**PROBLEM DESCRIPTION**
Below are several entries. Transcribe exactly those lines that fall from the one with "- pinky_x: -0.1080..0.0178" through the one with "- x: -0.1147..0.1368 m", end lines included.

Records contained in a dataset

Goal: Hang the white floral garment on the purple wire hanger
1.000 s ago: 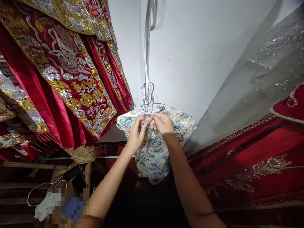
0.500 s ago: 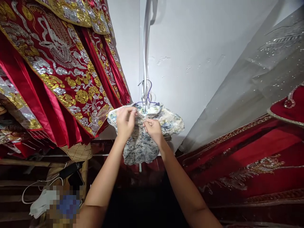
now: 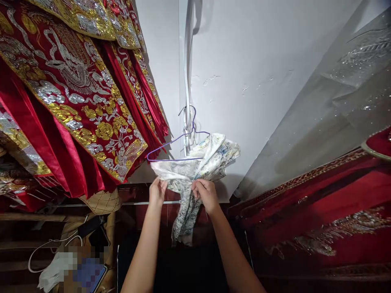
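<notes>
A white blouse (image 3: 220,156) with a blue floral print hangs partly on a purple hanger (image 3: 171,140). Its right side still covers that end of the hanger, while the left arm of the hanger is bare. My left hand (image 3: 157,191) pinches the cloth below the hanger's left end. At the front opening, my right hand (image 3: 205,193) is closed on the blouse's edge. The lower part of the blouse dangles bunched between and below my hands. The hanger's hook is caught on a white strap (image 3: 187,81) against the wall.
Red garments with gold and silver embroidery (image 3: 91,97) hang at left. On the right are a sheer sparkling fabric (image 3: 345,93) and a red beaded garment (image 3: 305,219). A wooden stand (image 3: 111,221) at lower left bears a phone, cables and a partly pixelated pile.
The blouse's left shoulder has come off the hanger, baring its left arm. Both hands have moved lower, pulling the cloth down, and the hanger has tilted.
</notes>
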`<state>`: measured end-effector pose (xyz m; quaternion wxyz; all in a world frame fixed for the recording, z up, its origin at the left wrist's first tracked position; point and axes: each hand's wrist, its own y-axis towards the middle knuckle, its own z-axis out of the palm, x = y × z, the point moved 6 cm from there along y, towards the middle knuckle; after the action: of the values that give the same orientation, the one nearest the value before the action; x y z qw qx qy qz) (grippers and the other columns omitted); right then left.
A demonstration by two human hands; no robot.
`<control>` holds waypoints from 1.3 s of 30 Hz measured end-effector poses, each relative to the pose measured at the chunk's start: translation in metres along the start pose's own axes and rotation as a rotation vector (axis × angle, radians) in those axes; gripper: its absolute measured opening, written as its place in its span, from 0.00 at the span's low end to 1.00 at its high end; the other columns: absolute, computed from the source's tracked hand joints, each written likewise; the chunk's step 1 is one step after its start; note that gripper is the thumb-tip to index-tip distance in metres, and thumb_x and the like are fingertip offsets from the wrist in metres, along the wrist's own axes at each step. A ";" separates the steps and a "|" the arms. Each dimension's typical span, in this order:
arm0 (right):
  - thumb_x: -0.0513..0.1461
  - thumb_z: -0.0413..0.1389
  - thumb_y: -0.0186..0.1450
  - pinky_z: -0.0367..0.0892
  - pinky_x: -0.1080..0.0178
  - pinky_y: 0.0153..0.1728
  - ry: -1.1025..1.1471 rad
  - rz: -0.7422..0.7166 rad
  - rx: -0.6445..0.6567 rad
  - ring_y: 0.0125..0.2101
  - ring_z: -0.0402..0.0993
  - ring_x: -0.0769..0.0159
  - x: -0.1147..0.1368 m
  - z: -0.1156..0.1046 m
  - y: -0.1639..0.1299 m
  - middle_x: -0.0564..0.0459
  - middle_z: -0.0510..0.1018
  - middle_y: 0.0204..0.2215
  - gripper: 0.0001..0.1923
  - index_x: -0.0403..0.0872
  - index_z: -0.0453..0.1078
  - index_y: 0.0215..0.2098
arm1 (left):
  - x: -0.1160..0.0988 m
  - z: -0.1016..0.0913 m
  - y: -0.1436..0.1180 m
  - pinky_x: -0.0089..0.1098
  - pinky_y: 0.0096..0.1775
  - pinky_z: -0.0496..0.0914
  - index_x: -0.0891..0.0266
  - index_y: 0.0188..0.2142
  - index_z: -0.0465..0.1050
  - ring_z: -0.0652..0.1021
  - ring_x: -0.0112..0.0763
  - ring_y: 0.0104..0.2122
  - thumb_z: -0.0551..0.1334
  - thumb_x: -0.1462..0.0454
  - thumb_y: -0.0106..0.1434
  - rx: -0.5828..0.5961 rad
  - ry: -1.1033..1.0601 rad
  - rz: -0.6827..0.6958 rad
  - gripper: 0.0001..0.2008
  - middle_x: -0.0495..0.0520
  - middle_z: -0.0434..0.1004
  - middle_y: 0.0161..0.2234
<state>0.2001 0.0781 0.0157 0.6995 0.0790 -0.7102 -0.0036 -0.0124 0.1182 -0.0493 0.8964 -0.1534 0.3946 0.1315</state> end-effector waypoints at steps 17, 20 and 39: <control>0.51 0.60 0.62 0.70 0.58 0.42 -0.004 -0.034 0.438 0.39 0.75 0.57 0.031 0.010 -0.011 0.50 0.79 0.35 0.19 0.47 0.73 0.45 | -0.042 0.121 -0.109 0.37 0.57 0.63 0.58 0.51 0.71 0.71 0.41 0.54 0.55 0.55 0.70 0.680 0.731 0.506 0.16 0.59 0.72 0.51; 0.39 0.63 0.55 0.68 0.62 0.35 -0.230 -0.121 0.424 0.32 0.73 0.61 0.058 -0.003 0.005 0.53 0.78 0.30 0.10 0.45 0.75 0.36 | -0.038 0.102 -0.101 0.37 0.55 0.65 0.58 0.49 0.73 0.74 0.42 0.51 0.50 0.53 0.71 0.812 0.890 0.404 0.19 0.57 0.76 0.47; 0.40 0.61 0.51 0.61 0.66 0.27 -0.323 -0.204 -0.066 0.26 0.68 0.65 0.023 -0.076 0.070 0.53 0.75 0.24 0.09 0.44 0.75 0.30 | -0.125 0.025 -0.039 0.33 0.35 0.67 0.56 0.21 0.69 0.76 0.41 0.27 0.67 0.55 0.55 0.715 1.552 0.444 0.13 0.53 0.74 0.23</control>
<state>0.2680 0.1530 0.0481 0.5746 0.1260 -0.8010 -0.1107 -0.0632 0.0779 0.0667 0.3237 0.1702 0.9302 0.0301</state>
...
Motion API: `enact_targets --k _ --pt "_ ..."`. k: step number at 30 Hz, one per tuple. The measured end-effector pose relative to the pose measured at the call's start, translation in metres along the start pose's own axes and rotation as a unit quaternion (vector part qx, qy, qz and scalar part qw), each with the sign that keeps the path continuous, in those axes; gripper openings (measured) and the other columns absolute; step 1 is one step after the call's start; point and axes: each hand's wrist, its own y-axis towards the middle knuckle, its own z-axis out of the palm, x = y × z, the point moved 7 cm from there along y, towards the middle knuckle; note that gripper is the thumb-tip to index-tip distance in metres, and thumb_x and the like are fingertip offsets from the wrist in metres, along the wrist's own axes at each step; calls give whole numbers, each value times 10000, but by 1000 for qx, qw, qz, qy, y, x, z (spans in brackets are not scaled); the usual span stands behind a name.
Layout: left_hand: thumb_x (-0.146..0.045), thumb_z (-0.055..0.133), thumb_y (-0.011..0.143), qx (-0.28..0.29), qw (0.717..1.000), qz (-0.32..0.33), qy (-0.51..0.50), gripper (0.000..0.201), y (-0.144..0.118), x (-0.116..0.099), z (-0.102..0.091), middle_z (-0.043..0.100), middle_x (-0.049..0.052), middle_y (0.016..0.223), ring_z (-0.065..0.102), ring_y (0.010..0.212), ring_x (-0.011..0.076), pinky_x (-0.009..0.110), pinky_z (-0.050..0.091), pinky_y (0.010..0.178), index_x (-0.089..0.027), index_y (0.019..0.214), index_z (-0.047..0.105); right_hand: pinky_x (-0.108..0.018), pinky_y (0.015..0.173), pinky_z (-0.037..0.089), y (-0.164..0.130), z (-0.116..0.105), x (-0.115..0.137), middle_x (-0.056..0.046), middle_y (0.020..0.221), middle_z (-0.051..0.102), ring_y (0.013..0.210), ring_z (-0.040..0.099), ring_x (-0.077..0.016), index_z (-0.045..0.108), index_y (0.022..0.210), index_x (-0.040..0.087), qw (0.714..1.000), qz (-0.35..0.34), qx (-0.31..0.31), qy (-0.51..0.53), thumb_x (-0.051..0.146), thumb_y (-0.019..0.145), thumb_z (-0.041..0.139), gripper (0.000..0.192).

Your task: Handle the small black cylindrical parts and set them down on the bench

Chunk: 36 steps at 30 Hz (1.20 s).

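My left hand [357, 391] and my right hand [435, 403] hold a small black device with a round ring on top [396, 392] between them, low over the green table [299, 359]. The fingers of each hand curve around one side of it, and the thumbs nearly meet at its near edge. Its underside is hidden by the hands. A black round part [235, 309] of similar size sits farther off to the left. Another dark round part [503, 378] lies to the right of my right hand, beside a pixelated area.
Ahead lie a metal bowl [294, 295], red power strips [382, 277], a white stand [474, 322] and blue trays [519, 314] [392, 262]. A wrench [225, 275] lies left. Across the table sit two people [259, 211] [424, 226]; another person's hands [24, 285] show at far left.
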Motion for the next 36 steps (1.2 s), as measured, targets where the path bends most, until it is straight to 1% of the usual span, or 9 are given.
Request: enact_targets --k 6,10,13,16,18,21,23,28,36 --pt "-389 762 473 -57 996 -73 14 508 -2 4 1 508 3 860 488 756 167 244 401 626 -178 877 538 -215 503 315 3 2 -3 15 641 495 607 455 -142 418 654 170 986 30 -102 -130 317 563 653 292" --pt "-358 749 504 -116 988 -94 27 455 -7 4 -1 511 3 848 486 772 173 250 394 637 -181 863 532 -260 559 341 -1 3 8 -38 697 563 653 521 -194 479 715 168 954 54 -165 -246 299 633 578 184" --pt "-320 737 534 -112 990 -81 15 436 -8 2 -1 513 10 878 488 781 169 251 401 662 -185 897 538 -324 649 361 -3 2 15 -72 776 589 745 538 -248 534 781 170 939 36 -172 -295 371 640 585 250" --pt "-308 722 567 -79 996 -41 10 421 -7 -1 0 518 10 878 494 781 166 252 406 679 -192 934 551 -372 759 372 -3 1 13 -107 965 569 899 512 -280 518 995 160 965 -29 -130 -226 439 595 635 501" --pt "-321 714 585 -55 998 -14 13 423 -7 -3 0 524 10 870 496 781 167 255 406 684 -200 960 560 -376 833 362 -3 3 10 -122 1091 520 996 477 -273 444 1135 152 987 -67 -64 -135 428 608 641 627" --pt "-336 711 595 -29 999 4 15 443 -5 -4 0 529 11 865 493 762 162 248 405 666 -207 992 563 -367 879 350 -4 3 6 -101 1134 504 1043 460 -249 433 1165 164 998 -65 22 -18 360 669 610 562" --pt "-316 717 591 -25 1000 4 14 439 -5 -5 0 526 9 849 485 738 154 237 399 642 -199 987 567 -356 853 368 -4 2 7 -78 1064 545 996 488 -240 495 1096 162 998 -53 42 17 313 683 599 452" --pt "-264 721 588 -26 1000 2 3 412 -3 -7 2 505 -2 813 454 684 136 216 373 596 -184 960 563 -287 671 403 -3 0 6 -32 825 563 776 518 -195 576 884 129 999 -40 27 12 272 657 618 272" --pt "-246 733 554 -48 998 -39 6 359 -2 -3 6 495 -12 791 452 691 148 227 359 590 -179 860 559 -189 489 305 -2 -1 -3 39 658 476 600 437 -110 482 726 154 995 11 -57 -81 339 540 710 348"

**FINAL ANSWER**
  - pinky_x: -0.1080..0.0178
  - pinky_y: 0.0153..0.1728
  - ry: -1.1025..1.1471 rad
  - rz: -0.7422..0.7166 rad
  - rx: -0.6445..0.6567 rad
  - ring_y: 0.0125..0.2101
  - ring_z: -0.0402..0.0993
  - ring_x: -0.0769..0.0159
  - x: -0.1147..0.1368 m

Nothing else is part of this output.